- [PROBLEM STATEMENT] Present the lines below again, exactly as they stand.

- [GIVEN DATA]
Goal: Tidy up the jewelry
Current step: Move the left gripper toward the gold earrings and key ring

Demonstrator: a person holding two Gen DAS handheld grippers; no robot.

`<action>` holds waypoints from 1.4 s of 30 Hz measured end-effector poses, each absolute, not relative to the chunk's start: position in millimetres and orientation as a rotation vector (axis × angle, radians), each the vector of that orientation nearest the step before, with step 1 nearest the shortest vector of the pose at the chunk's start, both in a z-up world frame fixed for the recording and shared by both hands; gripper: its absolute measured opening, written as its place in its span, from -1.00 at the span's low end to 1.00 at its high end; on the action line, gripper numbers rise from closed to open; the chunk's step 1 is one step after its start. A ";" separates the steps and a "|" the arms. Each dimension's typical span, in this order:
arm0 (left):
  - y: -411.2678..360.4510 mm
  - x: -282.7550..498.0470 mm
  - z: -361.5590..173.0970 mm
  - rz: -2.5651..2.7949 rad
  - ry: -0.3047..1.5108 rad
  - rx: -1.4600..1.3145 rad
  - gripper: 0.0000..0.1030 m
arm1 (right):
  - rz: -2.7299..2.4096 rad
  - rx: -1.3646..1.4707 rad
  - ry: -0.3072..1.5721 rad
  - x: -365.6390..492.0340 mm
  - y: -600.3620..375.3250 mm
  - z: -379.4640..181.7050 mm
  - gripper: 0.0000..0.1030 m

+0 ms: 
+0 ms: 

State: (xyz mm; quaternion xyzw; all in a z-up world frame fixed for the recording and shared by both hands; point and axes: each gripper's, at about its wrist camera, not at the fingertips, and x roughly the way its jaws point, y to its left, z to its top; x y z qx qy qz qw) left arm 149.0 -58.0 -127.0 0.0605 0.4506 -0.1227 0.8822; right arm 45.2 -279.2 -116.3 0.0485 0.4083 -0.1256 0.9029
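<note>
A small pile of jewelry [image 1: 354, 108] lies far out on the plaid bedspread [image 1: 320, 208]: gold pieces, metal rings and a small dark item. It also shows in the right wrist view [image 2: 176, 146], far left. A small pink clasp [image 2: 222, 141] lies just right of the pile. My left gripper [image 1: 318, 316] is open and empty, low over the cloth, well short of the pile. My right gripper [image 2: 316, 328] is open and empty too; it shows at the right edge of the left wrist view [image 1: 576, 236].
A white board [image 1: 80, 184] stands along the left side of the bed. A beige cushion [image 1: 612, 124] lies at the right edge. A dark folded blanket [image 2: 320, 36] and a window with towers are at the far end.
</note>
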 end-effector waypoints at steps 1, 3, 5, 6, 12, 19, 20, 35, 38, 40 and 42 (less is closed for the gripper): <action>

- [THE ANSWER]
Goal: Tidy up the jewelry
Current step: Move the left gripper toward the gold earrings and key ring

Demonstrator: a person holding two Gen DAS handheld grippers; no robot.

`<action>` holds waypoints from 1.4 s of 30 Hz measured end-effector poses, each absolute, not relative to the chunk's start: position in millimetres and orientation as a rotation vector (axis × angle, radians), each the vector of that orientation nearest the step before, with step 1 nearest the shortest vector of the pose at the chunk's start, both in a z-up world frame fixed for the recording and shared by both hands; gripper: its absolute measured opening, written as its place in its span, from -1.00 at the span's low end to 1.00 at its high end; on the action line, gripper numbers rise from closed to open; the chunk's step 1 is one step after its start. A ";" separates the steps and a "|" the arms. Each dimension's typical span, in this order:
arm0 (left):
  - y: -411.2678..360.4510 mm
  - x: -282.7550..498.0470 mm
  - z: -361.5590..173.0970 mm
  - rz: -2.5651..2.7949 rad
  - ry: -0.3047..1.5108 rad
  - rx: -1.4600..1.3145 rad
  - gripper: 0.0000..0.1030 m
arm1 (right):
  - rz: -2.7299..2.4096 rad
  - rx: -1.3646..1.4707 rad
  - ry: -0.3072..1.5721 rad
  - x: -365.6390..492.0340 mm
  - y: -600.3620..375.3250 mm
  - z: -379.4640..181.7050 mm
  - gripper: 0.0000..0.1030 m

+0 ms: 
+0 ms: 

State: (xyz mm; quaternion xyzw; all in a z-up world frame fixed for the recording and shared by both hands; point and axes: each gripper's, at about its wrist camera, not at the fingertips, and x roughly the way its jaws point, y to its left, z to its top; x y z qx qy qz qw) left arm 149.0 -58.0 -127.0 0.0605 0.4506 -0.1227 0.8822; right arm 45.2 -279.2 -116.3 0.0485 0.4083 -0.1256 0.9029
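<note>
A small pile of jewelry [image 1: 354, 108] lies far out on the plaid bedspread [image 1: 320, 208]: gold pieces, metal rings and a small dark item. It also shows in the right wrist view [image 2: 176, 146], far left. A small pink clasp [image 2: 222, 141] lies just right of the pile. My left gripper [image 1: 318, 316] is open and empty, low over the cloth, well short of the pile. My right gripper [image 2: 316, 328] is open and empty too; it shows at the right edge of the left wrist view [image 1: 576, 236].
A white board [image 1: 80, 184] stands along the left side of the bed. A beige cushion [image 1: 612, 124] lies at the right edge. A dark folded blanket [image 2: 320, 36] and a window with towers are at the far end.
</note>
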 end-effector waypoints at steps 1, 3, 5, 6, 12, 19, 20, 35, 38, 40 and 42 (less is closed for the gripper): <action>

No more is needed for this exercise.